■ **Task prompt**
Could you write out the lines below exactly, beginning with the first and finishing with the one that contains "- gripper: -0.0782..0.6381"?

■ **Given entries**
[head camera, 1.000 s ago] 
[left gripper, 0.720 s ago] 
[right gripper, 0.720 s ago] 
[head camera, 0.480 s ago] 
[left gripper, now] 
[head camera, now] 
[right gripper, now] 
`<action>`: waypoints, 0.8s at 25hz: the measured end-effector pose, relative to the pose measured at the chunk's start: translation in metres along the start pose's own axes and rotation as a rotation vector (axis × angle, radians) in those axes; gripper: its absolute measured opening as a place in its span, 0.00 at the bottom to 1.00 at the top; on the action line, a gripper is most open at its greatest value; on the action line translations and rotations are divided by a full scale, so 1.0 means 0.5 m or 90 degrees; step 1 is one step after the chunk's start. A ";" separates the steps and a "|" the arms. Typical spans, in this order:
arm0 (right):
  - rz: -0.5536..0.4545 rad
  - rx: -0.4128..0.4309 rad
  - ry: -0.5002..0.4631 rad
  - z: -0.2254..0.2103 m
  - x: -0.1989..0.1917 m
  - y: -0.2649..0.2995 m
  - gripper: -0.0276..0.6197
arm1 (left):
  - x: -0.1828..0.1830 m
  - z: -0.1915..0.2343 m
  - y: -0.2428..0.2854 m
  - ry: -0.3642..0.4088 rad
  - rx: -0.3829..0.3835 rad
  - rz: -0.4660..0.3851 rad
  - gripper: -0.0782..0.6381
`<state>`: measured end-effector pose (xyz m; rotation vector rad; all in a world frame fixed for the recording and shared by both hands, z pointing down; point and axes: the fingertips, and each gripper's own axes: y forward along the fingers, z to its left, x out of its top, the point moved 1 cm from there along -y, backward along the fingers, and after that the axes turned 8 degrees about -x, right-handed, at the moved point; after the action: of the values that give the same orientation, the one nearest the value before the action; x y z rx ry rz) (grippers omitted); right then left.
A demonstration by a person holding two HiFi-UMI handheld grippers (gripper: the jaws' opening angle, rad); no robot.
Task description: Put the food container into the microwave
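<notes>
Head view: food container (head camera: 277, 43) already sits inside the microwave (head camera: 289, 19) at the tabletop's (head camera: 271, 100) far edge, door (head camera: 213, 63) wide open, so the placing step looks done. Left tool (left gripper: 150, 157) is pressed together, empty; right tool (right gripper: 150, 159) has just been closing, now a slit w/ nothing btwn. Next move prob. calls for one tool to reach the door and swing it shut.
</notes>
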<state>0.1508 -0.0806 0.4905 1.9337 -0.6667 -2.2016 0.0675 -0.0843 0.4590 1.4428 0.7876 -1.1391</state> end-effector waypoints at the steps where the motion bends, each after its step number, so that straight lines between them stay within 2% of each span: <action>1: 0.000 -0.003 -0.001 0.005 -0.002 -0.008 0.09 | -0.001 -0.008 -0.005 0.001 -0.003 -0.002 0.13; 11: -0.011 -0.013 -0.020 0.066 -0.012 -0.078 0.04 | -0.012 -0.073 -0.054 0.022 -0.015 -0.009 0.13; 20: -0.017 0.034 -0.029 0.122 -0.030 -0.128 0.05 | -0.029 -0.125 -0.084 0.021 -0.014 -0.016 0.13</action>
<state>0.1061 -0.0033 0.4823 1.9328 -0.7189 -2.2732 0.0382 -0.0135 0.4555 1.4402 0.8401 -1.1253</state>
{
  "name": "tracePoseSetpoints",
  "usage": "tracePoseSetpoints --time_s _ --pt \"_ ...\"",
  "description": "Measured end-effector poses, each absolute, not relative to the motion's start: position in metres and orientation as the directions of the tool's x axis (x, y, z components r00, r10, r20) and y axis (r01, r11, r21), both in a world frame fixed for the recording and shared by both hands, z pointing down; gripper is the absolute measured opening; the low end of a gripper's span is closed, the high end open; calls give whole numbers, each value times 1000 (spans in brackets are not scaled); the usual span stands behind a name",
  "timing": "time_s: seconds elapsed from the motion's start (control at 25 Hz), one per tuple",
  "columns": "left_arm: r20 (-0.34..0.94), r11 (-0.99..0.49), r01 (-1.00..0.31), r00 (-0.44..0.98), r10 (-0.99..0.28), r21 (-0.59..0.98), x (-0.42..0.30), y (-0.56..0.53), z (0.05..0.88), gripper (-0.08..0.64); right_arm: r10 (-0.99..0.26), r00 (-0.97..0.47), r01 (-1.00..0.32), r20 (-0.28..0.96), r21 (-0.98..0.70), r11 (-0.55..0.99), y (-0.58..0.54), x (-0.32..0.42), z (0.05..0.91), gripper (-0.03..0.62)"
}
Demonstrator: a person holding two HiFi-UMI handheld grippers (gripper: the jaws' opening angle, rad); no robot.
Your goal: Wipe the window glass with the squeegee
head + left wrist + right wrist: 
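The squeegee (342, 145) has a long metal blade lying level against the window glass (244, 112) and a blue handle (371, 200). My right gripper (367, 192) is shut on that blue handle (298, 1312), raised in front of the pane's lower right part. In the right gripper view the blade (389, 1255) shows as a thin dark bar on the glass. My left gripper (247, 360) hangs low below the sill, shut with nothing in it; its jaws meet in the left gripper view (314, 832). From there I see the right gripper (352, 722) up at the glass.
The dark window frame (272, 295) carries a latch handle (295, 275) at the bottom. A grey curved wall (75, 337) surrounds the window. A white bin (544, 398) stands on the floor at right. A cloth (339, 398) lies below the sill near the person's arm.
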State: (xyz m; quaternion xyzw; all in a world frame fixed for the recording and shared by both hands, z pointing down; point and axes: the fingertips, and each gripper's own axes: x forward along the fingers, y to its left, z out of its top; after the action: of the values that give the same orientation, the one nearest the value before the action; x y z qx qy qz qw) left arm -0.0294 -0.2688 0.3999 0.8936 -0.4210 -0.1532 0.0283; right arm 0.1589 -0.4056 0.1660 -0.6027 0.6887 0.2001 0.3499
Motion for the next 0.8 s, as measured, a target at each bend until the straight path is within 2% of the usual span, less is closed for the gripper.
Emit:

■ **Answer**
[head camera, 1.000 s ago] 
[left gripper, 0.720 s ago] 
[right gripper, 0.720 s ago] 
[head camera, 0.480 s ago] 
[left gripper, now] 
[head camera, now] 
[right gripper, now] 
`<action>`: waypoints, 0.8s at 25hz: the measured end-effector pose, relative to the pose measured at the chunk's start: translation in metres along the start pose's own axes and rotation as a rotation vector (axis × angle, radians) in those axes; gripper: its absolute measured opening as a place in its span, 0.00 at the bottom to 1.00 at the top; on the action line, a gripper is most open at its greatest value; on the action line translations and rotations are divided by a full scale, so 1.0 means 0.5 m or 90 degrees; step 1 is one step after the chunk's start. A ";" separates the steps and a "|" the arms. Typical spans, in this order:
arm0 (right):
  - rz: -0.5536..0.4545 rad
  - rx: -0.4128..0.4309 rad
  - ry: -0.5002..0.4631 rad
  - z: -0.2254..0.2103 m
  - x: -0.1989..0.1917 m
  - y: -0.2649..0.2995 m
  - gripper: -0.0276..0.6197
arm1 (left):
  - x: -0.1828..0.1830 m
  - z: -0.1915..0.2343 m
  - y: -0.2428..0.2854 m
  - ry: -0.3642..0.4088 rad
  - rx: -0.3829..0.3835 rad
  - rz: -0.4660..0.3851 rad
  - gripper: -0.0782..0.6381

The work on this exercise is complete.